Gracias. Perdone que me haya emocionado al recordarlo. Era sólo un niño, no debería tener más de 11 años. Un día llegó a casa con un perro que había recogido en la calle. Yo me enfadé muchísimo. No me gustan los animales. ¿Le gustan los perros, querida?

Mucho.

Bueno, debería haber visto a aquel. Era un mestizo feo, mugriento y tenía sólo tres patas. Debía de llevar años vagabundeando. Lo más sensato que se podía hacer con aquel animal era llevarlo al veterinario para que acabase con su sufrimiento. Se lo dije. Él me miró muy serio y me dijo: «A ti también te recogieron de la calle, papá. ¿Crees que el rabino debía haber acabado con tu sufrimiento?».

¡Vaya!

Sentí una bofetada interior, de miedo y de orgullo. ¡Aquel niño era mi hijo! Le di permiso para quedarse con el animal si él se hacía responsable, y vaya si lo fue. El perro vivió cuatro años más.

Creo entender ya a qué se refería antes.

Desde muy pequeño fue consciente de que no quería vivir una vida a mi sombra. En… su último día fue a una entrevista de trabajo en Cantor Fitzgerald. Estaba en el piso 104 de la Torre Norte.
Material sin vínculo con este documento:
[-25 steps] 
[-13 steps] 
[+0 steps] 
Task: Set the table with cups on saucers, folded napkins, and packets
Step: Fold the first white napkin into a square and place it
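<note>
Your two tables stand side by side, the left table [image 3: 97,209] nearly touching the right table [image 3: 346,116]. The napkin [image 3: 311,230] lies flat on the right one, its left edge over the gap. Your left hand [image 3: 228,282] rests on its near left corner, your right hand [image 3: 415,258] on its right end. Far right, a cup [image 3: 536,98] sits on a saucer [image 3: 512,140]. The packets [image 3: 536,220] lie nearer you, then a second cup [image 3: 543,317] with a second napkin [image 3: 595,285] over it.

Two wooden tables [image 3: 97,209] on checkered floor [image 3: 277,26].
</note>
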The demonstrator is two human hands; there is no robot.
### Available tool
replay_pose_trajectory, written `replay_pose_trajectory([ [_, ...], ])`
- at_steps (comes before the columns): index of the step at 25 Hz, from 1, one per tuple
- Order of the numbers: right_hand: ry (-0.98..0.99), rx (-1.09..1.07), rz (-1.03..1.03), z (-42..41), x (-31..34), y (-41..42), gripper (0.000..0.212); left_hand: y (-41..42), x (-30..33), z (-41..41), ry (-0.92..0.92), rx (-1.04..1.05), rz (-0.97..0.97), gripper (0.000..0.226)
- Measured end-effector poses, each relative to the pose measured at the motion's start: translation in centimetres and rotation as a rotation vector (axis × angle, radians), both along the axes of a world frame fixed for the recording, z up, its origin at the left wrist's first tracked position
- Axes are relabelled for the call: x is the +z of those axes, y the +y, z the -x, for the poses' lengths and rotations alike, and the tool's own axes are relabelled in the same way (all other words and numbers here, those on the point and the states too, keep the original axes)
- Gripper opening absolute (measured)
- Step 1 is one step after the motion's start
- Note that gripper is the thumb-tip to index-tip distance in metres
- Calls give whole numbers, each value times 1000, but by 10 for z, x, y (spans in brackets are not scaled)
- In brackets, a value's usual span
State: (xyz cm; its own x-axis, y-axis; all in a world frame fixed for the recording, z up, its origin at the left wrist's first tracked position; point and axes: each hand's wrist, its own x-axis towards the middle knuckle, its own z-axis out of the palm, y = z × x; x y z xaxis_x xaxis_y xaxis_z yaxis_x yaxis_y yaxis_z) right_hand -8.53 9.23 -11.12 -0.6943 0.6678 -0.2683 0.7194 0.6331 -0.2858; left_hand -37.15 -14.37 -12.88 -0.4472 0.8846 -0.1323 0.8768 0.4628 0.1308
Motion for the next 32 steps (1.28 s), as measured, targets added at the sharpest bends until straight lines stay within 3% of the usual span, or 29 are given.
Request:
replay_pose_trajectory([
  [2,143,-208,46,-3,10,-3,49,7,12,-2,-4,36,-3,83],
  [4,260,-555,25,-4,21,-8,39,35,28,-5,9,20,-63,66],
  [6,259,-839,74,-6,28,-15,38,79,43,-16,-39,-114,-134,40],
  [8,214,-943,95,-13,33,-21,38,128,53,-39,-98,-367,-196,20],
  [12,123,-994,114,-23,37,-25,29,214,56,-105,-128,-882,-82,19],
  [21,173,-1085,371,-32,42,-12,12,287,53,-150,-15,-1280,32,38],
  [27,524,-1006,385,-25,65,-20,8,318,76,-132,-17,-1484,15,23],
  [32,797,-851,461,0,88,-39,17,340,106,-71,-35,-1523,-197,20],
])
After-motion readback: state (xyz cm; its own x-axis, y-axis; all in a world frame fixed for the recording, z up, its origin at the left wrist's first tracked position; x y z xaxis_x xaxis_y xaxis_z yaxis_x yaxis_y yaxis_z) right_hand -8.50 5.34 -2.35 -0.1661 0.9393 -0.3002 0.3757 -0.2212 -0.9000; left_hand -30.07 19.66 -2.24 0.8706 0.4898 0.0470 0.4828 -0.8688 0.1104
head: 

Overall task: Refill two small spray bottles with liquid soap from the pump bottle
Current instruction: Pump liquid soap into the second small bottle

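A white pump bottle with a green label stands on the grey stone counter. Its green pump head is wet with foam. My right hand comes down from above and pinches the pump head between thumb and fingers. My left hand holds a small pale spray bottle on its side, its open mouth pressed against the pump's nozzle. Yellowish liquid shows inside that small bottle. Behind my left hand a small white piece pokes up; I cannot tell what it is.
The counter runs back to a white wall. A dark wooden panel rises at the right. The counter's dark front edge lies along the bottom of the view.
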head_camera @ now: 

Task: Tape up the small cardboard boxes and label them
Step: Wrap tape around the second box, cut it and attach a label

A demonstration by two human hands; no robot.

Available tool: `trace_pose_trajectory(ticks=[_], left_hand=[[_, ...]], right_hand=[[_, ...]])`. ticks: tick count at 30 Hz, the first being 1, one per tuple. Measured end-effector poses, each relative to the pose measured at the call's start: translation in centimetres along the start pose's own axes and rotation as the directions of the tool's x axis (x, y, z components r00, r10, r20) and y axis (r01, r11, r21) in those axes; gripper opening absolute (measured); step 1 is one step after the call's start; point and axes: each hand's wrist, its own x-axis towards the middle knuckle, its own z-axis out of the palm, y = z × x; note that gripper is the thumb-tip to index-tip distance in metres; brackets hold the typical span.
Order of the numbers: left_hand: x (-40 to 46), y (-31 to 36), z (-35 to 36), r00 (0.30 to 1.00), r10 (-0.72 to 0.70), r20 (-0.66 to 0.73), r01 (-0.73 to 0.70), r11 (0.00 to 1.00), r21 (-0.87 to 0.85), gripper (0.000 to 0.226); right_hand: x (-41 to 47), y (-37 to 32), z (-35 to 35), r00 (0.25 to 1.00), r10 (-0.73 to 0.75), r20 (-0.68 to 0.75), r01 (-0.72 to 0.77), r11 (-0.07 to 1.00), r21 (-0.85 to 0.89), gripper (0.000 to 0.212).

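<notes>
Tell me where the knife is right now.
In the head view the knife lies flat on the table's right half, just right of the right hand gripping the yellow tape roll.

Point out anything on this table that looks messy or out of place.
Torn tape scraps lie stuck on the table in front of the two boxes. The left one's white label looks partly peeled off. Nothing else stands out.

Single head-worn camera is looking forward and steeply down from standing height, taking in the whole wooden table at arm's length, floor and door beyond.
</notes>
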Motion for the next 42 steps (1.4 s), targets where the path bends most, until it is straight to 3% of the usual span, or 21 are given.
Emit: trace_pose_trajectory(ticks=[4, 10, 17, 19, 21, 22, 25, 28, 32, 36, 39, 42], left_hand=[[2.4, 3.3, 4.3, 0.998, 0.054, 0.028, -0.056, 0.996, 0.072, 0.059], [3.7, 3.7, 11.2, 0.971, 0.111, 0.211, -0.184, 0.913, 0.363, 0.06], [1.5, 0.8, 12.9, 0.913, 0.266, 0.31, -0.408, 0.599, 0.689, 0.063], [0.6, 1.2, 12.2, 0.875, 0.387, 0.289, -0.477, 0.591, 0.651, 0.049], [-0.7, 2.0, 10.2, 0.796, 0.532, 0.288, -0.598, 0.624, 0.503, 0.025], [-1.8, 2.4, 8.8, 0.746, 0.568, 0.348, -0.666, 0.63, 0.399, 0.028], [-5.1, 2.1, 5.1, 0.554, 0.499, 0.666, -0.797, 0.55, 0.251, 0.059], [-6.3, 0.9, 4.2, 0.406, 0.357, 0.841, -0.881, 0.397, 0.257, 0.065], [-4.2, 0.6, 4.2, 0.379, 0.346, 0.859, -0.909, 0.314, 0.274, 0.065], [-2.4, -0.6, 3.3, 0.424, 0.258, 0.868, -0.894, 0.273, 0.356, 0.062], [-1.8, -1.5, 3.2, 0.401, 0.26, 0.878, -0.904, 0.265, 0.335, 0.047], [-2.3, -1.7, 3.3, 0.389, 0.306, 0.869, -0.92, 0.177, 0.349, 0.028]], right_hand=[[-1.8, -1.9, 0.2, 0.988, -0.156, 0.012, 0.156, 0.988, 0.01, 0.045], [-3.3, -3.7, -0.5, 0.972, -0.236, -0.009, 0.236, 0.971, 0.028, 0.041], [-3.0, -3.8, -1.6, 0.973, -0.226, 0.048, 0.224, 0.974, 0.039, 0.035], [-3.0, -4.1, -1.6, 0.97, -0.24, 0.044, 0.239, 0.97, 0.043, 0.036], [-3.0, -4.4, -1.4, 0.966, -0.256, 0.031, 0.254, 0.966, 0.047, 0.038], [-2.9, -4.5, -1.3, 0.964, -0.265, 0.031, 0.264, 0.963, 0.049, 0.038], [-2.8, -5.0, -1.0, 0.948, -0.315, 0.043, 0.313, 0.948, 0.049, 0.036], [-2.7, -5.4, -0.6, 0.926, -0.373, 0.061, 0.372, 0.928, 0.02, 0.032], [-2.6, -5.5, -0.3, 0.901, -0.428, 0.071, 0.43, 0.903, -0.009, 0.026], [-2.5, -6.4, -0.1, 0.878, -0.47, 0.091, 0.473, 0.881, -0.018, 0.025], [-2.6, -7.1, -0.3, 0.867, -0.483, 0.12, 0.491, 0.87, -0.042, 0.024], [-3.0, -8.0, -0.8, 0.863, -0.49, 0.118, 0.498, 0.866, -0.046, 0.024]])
¿Quiere que paremos un rato?

Nishtgedeiget
[29]
. Estoy bien, querida. Isaac me llamó aquel martes. Yo estaba viendo lo que ocurría en la CNN. No había hablado con él en todo el fin de semana. No me imaginaba dónde podría estar.

Tenga un poco de agua.

Descolgué el teléfono. El dijo: «Papá, estoy en el World Trade Center. Ha explotado una bomba. Tengo mucho miedo». Yo me puse de pie, estaba muy asustado. Creo que le grité. No recuerdo lo que le dije. Él me dijo: «Llevo intentando llamarte casi diez minutos, la red está saturada. Papá, te quiero». Le dije que se quedase tranquilo, que llamaría a las autoridades. Que lo sacaríamos de allí. «No se puede bajar, papá. El piso se ha hundido y el fuego está subiendo. Hace mucho calor. Quiero que…» Y eso fue todo. Tenía veinticuatro años.